[EXERCISE DESCRIPTION] Word for word, retype every line of the data.

━━━━━━━━━━━━━━━━

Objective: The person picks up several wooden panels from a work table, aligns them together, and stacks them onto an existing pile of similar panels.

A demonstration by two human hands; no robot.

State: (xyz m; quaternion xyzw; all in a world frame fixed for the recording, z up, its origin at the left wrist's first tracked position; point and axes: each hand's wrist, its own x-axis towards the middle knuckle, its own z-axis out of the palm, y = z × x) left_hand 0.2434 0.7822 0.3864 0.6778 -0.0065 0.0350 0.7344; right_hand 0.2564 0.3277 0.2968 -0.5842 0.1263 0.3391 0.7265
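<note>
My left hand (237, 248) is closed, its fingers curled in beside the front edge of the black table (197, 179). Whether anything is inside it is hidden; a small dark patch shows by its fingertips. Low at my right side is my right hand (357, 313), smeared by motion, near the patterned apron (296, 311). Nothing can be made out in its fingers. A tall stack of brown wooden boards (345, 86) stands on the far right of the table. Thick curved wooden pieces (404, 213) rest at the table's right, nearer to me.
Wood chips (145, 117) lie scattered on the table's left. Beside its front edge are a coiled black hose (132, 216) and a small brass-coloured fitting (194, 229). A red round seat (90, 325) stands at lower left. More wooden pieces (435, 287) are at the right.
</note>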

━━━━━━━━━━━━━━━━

[RESPONSE AREA]
Objective: The person picks up several wooden panels from a work table, aligns them together, and stacks them onto an existing pile of similar panels.

A demonstration by two human hands; no robot.

State: (xyz m; quaternion xyzw; all in a world frame fixed for the recording, z up, its origin at the left wrist's first tracked position; point and axes: each hand's wrist, its own x-axis towards the middle knuckle, its own z-axis out of the palm, y = z × x) left_hand 0.2434 0.7822 0.3864 0.6778 -0.0065 0.0350 0.7344; right_hand 0.2564 0.3277 0.2968 -0.5842 0.1263 0.3391 0.7265
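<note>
My left hand (237, 248) is closed, its fingers curled in beside the front edge of the black table (197, 179). Whether anything is inside it is hidden; a small dark patch shows by its fingertips. Low at my right side is my right hand (357, 313), smeared by motion, near the patterned apron (296, 311). Nothing can be made out in its fingers. A tall stack of brown wooden boards (345, 86) stands on the far right of the table. Thick curved wooden pieces (404, 213) rest at the table's right, nearer to me.
Wood chips (145, 117) lie scattered on the table's left. Beside its front edge are a coiled black hose (132, 216) and a small brass-coloured fitting (194, 229). A red round seat (90, 325) stands at lower left. More wooden pieces (435, 287) are at the right.
</note>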

The response is complete as it stands.